How to upload a file from my session into azure datastorage?


I dowload a datafile from my azure datastorage, preprocess it and again want to upload the processed file to the datastore as a final csv, how do I do it? I tried the appraoch below but it is giving me a directory error:

datastore = ws.get_default_datastore()
datastore_paths_train = [(datastore, 'X.csv')]
traindata = Dataset.Tabular.from_delimited_files(path=datastore_paths_train)
train = traindata.to_pandas_dataframe()


#preprocessing the data 
X, y = preprocess_data(train)


#splitting the data
X_train, X_test, y_train, y_test = train_test_split(X, y, test_size=0.3, random_state=0)

#uploading data to datastore
print('Uploading data to datastore')
outputs_folder = './Scaling_data'
os.makedirs(outputs_folder, exist_ok=True)
datastore.upload(X_train, outputs_folder)

How do I get my 'X_train' a directory, I tried making it a Path object but that also didn't work. I might be wrong here, if there are any other ways to upload a csv to datastore I would be happy to learn.


Solution

  • The below datastore.upload method shows you need to specify the source files directory to upload. See here for more details.

    upload(src_dir, target_path=None, overwrite=False, show_progress=True)

    So you need to save dataframe X_train to a local file first.
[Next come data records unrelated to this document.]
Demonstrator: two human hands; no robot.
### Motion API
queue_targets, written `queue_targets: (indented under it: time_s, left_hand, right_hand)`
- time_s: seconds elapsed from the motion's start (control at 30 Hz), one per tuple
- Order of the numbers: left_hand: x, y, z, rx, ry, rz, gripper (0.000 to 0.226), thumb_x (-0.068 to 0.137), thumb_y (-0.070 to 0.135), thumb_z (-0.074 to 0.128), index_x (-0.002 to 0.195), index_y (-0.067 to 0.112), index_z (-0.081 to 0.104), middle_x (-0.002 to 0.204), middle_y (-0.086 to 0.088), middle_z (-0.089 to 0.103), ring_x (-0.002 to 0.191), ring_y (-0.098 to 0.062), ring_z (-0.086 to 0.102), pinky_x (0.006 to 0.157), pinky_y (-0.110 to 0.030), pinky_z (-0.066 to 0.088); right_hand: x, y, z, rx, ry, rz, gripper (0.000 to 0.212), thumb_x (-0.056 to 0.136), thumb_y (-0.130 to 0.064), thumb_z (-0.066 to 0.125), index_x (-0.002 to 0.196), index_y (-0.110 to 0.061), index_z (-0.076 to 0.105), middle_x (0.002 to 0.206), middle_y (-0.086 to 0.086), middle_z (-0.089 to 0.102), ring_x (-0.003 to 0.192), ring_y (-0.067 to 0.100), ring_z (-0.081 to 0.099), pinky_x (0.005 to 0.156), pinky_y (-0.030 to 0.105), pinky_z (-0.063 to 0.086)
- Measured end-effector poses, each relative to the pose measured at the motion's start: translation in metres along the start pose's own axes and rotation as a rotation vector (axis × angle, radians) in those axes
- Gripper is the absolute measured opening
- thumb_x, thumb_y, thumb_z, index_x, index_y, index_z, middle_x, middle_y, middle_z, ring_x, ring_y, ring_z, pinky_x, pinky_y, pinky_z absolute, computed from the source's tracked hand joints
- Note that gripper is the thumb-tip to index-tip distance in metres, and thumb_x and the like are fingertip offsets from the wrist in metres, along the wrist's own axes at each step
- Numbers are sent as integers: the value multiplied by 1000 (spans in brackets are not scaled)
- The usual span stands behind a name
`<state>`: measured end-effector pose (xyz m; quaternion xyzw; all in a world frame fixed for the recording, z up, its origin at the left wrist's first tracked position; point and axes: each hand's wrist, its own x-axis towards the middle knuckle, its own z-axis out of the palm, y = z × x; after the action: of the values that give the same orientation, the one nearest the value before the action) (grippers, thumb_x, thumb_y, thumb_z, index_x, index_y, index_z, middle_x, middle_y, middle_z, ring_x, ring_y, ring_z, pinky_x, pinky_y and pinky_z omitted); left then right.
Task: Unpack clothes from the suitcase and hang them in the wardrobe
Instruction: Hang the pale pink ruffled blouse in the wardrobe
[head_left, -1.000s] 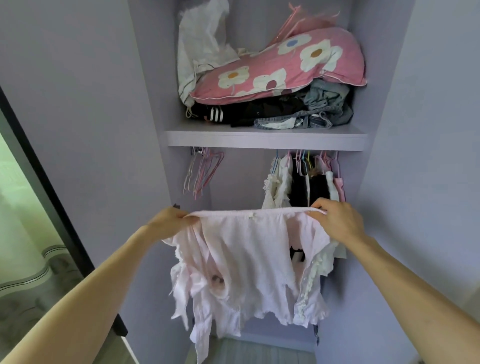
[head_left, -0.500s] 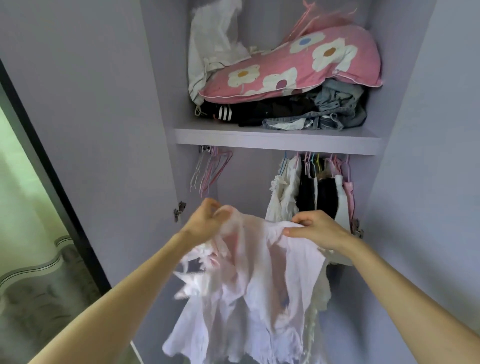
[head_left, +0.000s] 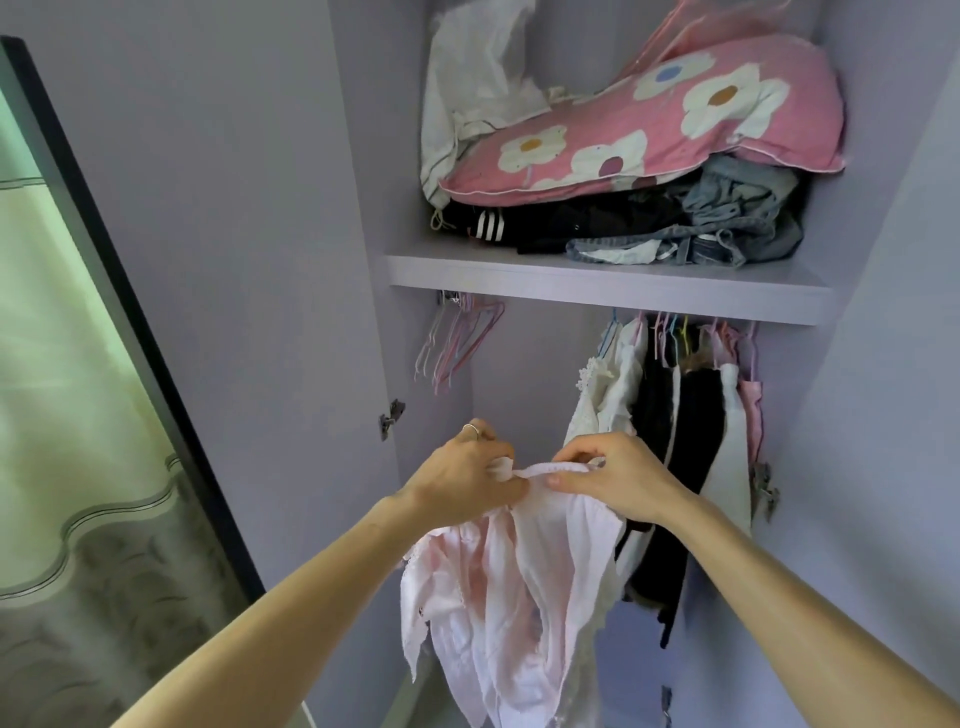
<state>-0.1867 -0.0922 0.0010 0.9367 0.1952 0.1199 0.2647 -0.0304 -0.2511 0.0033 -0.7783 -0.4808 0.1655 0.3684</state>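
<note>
Lower centre of frame: a pale pink garment (head_left: 509, 587) hangs before the open wardrobe (head_left: 519, 374), below its shelf (head_left: 597, 283). Both grips are closed on the garment's top edge. The left hand (head_left: 467, 483) holds it bunched, and the right hand (head_left: 618, 480) pinches the hem just beside it. No hanger is seen in the garment.

Assessment: the step in hand is readying this piece for hanging. Empty hangers (head_left: 457, 343) hang under the shelf at centre left, and hung clothes (head_left: 675, 415) fill the right. The next move calls for one hand to carry the garment alone while the other fetches a hanger.
</note>
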Motion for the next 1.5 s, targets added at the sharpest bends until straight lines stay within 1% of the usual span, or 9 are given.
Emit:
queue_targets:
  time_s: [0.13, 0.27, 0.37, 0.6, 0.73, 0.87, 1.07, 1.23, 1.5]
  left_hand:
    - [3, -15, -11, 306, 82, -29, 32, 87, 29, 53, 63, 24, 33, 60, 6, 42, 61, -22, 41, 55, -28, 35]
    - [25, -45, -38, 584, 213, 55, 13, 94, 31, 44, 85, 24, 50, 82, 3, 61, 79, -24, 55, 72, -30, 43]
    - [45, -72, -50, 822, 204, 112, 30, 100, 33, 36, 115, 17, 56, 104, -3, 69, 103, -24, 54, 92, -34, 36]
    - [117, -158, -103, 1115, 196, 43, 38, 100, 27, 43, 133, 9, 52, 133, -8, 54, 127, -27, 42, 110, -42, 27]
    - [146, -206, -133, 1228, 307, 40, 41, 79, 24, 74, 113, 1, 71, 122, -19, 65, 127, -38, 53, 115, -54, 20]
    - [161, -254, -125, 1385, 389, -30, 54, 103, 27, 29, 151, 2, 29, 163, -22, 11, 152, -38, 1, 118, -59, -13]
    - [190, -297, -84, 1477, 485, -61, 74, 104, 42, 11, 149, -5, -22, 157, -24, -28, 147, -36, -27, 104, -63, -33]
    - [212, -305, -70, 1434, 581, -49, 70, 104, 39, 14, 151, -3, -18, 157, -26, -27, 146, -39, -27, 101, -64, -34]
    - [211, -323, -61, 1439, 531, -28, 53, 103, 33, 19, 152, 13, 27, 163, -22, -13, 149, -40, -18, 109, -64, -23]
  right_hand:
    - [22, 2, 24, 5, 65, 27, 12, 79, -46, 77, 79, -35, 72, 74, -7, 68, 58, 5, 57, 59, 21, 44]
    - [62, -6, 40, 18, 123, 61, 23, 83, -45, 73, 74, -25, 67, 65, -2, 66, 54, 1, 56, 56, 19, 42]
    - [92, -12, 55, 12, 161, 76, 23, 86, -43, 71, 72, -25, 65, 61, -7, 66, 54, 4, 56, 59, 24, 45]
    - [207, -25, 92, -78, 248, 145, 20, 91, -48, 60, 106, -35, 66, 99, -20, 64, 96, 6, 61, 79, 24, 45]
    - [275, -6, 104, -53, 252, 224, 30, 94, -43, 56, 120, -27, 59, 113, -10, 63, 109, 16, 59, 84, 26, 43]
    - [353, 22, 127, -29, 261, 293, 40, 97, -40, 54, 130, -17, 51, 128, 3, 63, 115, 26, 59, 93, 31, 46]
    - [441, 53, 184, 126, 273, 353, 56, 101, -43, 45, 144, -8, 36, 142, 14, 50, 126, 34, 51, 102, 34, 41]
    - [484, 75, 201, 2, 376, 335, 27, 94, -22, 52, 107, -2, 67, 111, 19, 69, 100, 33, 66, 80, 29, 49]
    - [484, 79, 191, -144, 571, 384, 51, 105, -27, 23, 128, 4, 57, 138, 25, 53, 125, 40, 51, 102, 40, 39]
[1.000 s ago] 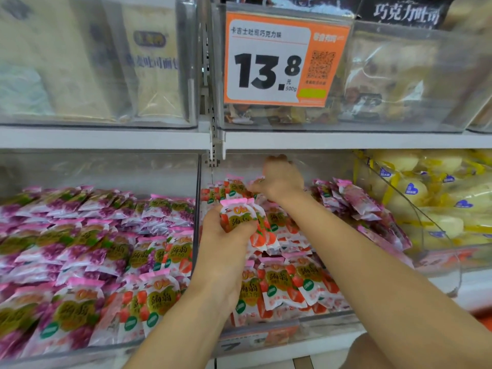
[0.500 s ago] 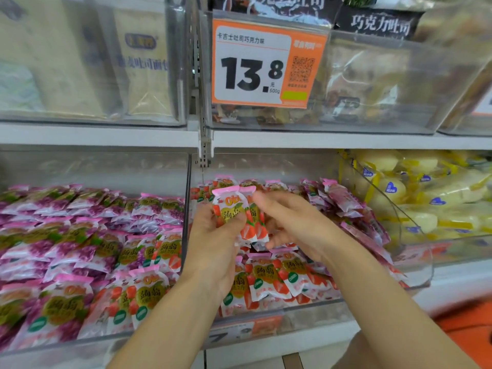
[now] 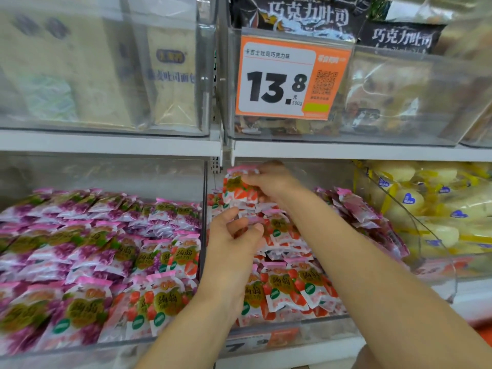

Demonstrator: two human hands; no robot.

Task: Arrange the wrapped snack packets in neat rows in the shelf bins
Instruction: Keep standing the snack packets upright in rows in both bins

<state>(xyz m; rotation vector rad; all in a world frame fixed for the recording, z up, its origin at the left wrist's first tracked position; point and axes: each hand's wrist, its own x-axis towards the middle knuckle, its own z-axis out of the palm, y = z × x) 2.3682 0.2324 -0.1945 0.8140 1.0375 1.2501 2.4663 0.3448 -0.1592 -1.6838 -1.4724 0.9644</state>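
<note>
Right hand [image 3: 269, 182] grips a strawberry packet [image 3: 238, 191], maybe a small stack, fingers curled round its right edge. The packet is upright, above the rear of the middle bin [image 3: 292, 339], just under the shelf edge [image 3: 346, 151]. Left hand [image 3: 234, 238] is lower, over the strawberry pile [image 3: 300, 286] in the same bin, with fingers curled and tips at a pink packet edge; cannot tell if it is pinching. The pile lies in overlapping rows sloping toward the front. Left bin [image 3: 106, 344] has purple packets [image 3: 80, 235] with a few strawberry ones at its right side. Right bin holds yellow packs [image 3: 426, 203]. Orange price tag [image 3: 290, 78] reads 13.8 on the upper bin.
</note>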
See below example:

    outputs_folder = "./Scaling_data"
    
    # create local directory if not exist
    if not os.path.exists(outputs_folder):
        os.mkdir(outputs_folder)
    
    local_path = './Scaling_data/prepared.csv'
    
    # save dataframe X_train to local file './Scaling_data/prepared.csv'
    X_train.to_csv(local_path)
    
    # upload the local file from src_dir to the target_path in datastore
    datastore.upload(src_dir=outputs_folder, target_path=outputs_folder)
    

    You can also check out this example.